#### Action item
Reproduce the data exactly as given, except for any images.
───── Exercise data
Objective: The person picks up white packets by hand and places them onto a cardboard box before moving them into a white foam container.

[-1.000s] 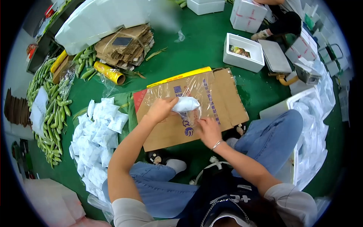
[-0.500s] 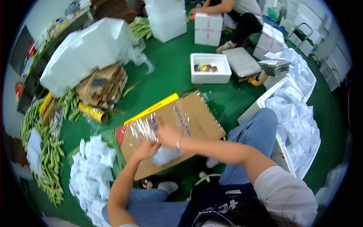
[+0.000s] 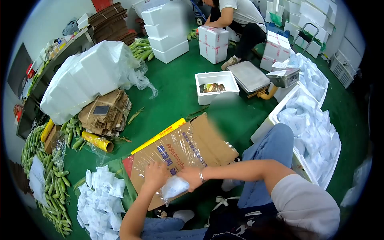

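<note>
A flat cardboard piece (image 3: 212, 138) with blue and red print lies before my knees, clear film stretched over part of it. A yellow strip (image 3: 160, 135) runs along its far edge. On the film at the near side sits a white, film-covered packet (image 3: 175, 187). My right hand (image 3: 191, 177) is at the packet's upper right side, its fingers closed, partly hidden by the packet. Just left of the packet, my left hand (image 3: 157, 174) rests over the film with its fingers bent; what they hold, if anything, is too small to make out.
White packets (image 3: 100, 196) are piled at left, and more fill a foam box (image 3: 308, 132) at right. Ahead stand an open foam box (image 3: 218, 95), a scale (image 3: 249, 76) and a person (image 3: 240, 16) by a taped box (image 3: 213, 44). Green corn (image 3: 52, 180) lies far left.
My right hand has moved down toward me, to the packet. My left hand has shifted slightly down. The camera view has tilted up a little.
</note>
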The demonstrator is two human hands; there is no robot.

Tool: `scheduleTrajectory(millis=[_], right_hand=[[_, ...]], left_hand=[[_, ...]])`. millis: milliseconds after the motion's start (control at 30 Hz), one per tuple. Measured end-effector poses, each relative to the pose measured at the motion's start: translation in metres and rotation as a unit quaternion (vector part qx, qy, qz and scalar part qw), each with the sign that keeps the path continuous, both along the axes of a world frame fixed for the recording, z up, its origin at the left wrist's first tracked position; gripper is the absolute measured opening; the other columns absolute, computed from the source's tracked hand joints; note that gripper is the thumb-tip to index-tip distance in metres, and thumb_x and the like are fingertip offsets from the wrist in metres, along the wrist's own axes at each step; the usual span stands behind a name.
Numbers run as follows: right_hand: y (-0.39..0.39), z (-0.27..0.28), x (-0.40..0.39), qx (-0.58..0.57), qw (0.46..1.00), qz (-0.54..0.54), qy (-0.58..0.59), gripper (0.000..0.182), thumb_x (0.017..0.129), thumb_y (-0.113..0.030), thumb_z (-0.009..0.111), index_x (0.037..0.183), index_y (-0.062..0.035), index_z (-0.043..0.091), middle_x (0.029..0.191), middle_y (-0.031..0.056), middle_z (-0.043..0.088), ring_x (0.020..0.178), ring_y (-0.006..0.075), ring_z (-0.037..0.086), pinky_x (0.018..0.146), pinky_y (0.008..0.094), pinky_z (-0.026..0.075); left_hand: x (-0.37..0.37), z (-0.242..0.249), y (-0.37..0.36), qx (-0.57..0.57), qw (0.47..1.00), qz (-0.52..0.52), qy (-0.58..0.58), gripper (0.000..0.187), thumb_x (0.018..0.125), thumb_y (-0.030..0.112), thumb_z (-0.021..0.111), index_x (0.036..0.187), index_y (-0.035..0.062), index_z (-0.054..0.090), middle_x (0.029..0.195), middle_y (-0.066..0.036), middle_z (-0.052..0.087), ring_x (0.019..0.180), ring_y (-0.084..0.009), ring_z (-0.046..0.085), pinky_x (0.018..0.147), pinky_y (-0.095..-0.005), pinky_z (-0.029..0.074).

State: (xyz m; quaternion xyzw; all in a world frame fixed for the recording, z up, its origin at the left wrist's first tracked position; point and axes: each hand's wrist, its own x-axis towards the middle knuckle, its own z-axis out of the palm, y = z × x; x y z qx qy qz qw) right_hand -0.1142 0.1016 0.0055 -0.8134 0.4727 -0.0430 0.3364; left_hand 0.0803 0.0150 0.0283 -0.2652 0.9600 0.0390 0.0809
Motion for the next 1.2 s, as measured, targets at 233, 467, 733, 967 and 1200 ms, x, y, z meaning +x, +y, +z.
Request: scheduleTrajectory(millis=[233, 467, 733, 967, 1200], right_hand=[[-0.121, -0.035, -0.018, 0.407, 0.880, 0.046, -0.241, 0.055, 0.082, -0.042, 0.067, 0.124, -0.0071, 0.057, 0.117, 0.0085, 0.062, 0.099, 0.0186, 0.061, 0.085, 0.0316, 0.048], [-0.145, -0.039, -0.003, 0.399, 0.884, -0.023, -0.241, 0.073, 0.088, -0.064, 0.050, 0.130, -0.0040, 0.054, 0.130, 0.0094, 0.055, 0.115, 0.0189, 0.051, 0.101, 0.0311, 0.037], [-0.097, -0.070, 0.002, 0.150, 0.961, 0.050, -0.226, 0.064, 0.095, -0.053, 0.042, 0.135, -0.0036, 0.048, 0.143, 0.0166, 0.043, 0.130, 0.0301, 0.041, 0.109, 0.0336, 0.028], [-0.066, -0.033, 0.009, 0.040, 0.994, 0.069, -0.072, 0.061, 0.091, -0.053, 0.048, 0.138, -0.0148, 0.045, 0.146, 0.0113, 0.040, 0.141, 0.0287, 0.024, 0.112, 0.0512, 0.012], [-0.007, 0.074, 0.026, 0.204, 0.826, 0.148, -0.503, 0.031, 0.095, -0.030, 0.052, 0.107, -0.0042, 0.065, 0.105, 0.0138, 0.066, 0.095, 0.0181, 0.061, 0.086, 0.0295, 0.045]], left_hand=[[-0.017, 0.017, 0.031, -0.012, 0.985, 0.112, 0.127, 0.065, 0.074, 0.055, 0.069, 0.110, 0.0022, 0.058, 0.095, -0.020, 0.062, 0.087, -0.0380, 0.061, 0.078, -0.0435, 0.048], [-0.026, -0.021, -0.018, 0.027, 0.971, 0.154, 0.181, 0.041, 0.073, 0.047, 0.074, 0.083, 0.0066, 0.074, 0.066, -0.016, 0.066, 0.067, -0.0305, 0.067, 0.062, -0.0385, 0.052], [0.014, -0.154, 0.049, 0.959, 0.114, 0.234, 0.111, 0.063, 0.092, 0.048, 0.052, 0.131, -0.0004, 0.045, 0.111, -0.022, 0.061, 0.087, -0.0327, 0.065, 0.076, -0.0389, 0.053], [0.019, -0.081, 0.202, 0.942, 0.237, 0.231, -0.051, 0.065, 0.092, 0.055, 0.045, 0.122, -0.0030, 0.048, 0.097, -0.023, 0.061, 0.076, -0.0351, 0.064, 0.065, -0.0419, 0.054], [0.042, -0.035, 0.103, 0.901, 0.213, 0.148, 0.346, 0.074, 0.092, 0.063, 0.032, 0.115, -0.0041, 0.051, 0.080, -0.024, 0.062, 0.062, -0.0371, 0.063, 0.054, -0.0430, 0.055]])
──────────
#### Completed exercise
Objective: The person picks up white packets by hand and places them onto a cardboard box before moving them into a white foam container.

[-1.000s] 
[-0.500s] 
[+0.000s] 

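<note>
A flat cardboard piece (image 3: 212, 138) with blue and red print lies before my knees, clear film stretched over part of it. A yellow strip (image 3: 160, 135) runs along its far edge. On the film at the near side sits a white, film-covered packet (image 3: 175, 187). My right hand (image 3: 191, 177) is at the packet's upper right side, its fingers closed, partly hidden by the packet. Just left of the packet, my left hand (image 3: 157, 174) rests over the film with its fingers bent; what they hold, if anything, is too small to make out.
White packets (image 3: 100, 196) are piled at left, and more fill a foam box (image 3: 308, 132) at right. Ahead stand an open foam box (image 3: 218, 95), a scale (image 3: 249, 76) and a person (image 3: 240, 16) by a taped box (image 3: 213, 44). Green corn (image 3: 52, 180) lies far left.
My right hand has moved down toward me, to the packet. My left hand has shifted slightly down. The camera view has tilted up a little.
</note>
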The demonstrator is two human hands; there is no robot.

Tool: `scheduleTrajectory(millis=[_], right_hand=[[_, ...]], left_hand=[[_, ...]])`. millis: milliseconds after the motion's start (control at 30 Hz), one per tuple. Measured end-effector poses, each relative to the pose measured at the motion's start: translation in metres and rotation as a unit quaternion (vector part qx, qy, qz and scalar part qw), each with the sign that keeps the path continuous, both along the axes of a world frame fixed for the recording, z up, its origin at the left wrist's first tracked position; gripper is the absolute measured opening; the other columns absolute, computed from the source's tracked hand joints; note that gripper is the thumb-tip to index-tip distance in metres, and thumb_x and the like are fingertip offsets from the wrist in metres, along the wrist's own axes at each step; the usual span stands behind a name.
Numbers run as follows: right_hand: y (-0.39..0.39), z (-0.27..0.28), x (-0.40..0.39), qx (-0.58..0.57), qw (0.46..1.00), qz (-0.54..0.54), qy (-0.58..0.59), gripper (0.000..0.182), thumb_x (0.017..0.129), thumb_y (-0.113..0.030), thumb_z (-0.009..0.111), index_x (0.037..0.183), index_y (-0.062..0.035), index_z (-0.043..0.091), middle_x (0.029..0.191), middle_y (-0.031..0.056), middle_z (-0.043..0.088), ring_x (0.020..0.178), ring_y (-0.006..0.075), ring_z (-0.037..0.086), pinky_x (0.018..0.146), pinky_y (0.008..0.094), pinky_z (-0.026..0.075); left_hand: x (-0.37..0.37), z (-0.242..0.249), y (-0.37..0.36), qx (-0.57..0.57), qw (0.47..1.00), qz (-0.52..0.52), qy (-0.58..0.58), gripper (0.000..0.187), thumb_x (0.018..0.125), thumb_y (-0.030..0.112), thumb_z (-0.021..0.111), index_x (0.036..0.187), index_y (-0.035..0.062), index_z (-0.054..0.090), middle_x (0.029..0.195), middle_y (-0.066..0.036), middle_z (-0.052..0.087), ring_x (0.019..0.180), ring_y (-0.084..0.009), ring_z (-0.046..0.085), pinky_x (0.018..0.147), pinky_y (-0.095..-0.005), pinky_z (-0.029..0.074).

State: (xyz m; quaternion xyzw; all in a world frame fixed for the recording, z up, its origin at the left wrist's first tracked position; point and axes: each hand's wrist, its own x-axis towards the middle knuckle, its own z-axis out of the palm, y = z × x; x y z qx qy qz qw) right_hand -0.1142 0.1016 0.0055 -0.8134 0.4727 -0.0430 0.3364; left_hand 0.0803 0.0150 0.0283 -0.2652 0.9600 0.0390 0.0809
Motion for the next 1.2 s, as measured, targets at 233, 467, 733, 967 and 1200 ms, x, y, z meaning +x, +y, +z.
Request: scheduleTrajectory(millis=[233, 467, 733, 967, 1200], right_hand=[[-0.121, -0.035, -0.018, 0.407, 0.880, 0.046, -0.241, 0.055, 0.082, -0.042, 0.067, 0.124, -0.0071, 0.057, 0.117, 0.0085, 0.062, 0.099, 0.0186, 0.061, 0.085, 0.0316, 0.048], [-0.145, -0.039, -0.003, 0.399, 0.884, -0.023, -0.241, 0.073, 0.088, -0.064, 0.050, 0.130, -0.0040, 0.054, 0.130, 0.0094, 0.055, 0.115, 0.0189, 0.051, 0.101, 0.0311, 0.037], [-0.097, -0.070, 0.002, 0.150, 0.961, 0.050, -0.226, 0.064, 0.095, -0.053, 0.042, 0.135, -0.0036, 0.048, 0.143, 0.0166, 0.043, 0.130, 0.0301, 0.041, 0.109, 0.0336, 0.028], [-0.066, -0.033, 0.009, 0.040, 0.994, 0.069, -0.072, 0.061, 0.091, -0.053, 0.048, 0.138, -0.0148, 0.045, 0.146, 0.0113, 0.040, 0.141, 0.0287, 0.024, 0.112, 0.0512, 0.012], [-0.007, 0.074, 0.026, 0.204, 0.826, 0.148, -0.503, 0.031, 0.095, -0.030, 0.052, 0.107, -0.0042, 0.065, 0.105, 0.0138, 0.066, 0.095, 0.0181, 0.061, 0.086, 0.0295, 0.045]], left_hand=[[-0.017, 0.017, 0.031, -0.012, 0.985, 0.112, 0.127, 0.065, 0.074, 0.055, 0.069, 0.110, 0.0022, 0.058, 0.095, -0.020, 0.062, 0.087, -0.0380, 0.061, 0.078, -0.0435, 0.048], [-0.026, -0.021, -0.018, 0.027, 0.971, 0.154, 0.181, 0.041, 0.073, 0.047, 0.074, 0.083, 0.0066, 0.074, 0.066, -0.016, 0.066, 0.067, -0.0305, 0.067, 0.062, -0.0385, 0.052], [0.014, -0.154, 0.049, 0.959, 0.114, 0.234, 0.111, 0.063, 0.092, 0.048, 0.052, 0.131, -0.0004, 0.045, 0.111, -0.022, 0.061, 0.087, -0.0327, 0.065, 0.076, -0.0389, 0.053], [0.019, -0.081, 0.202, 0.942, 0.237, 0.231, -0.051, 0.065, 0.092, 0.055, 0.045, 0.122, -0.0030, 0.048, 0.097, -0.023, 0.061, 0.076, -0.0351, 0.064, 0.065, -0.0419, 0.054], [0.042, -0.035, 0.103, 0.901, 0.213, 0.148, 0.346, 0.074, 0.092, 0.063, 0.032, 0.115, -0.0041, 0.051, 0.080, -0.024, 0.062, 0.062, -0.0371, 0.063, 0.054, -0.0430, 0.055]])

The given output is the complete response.